### TASK STATEMENT
Write out the listing below exactly, beginning at its first line and ending with the line that contains "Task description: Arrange".

==== SUPPLIED INFORMATION ====

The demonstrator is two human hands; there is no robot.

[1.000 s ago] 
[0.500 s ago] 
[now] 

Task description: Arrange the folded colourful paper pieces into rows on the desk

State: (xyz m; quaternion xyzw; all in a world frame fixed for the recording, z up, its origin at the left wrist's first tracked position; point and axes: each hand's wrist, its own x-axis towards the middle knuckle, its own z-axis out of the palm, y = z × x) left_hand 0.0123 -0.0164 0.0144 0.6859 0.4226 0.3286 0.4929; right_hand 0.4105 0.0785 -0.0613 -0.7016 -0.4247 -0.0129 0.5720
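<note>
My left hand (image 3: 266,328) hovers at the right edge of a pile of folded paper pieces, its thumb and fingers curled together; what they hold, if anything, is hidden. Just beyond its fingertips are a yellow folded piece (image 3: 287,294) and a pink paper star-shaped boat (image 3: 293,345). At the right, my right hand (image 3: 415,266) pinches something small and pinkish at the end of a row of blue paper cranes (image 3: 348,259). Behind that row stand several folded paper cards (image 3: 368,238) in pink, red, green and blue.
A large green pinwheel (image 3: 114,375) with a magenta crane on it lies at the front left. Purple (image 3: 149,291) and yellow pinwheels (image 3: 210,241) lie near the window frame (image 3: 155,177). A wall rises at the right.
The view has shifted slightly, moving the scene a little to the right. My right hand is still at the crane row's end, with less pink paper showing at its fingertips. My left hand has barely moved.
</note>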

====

### RESPONSE TO THIS EXERCISE
The demonstrator is two human hands; there is no robot.

[1.000 s ago] 
[0.500 s ago] 
[now] 

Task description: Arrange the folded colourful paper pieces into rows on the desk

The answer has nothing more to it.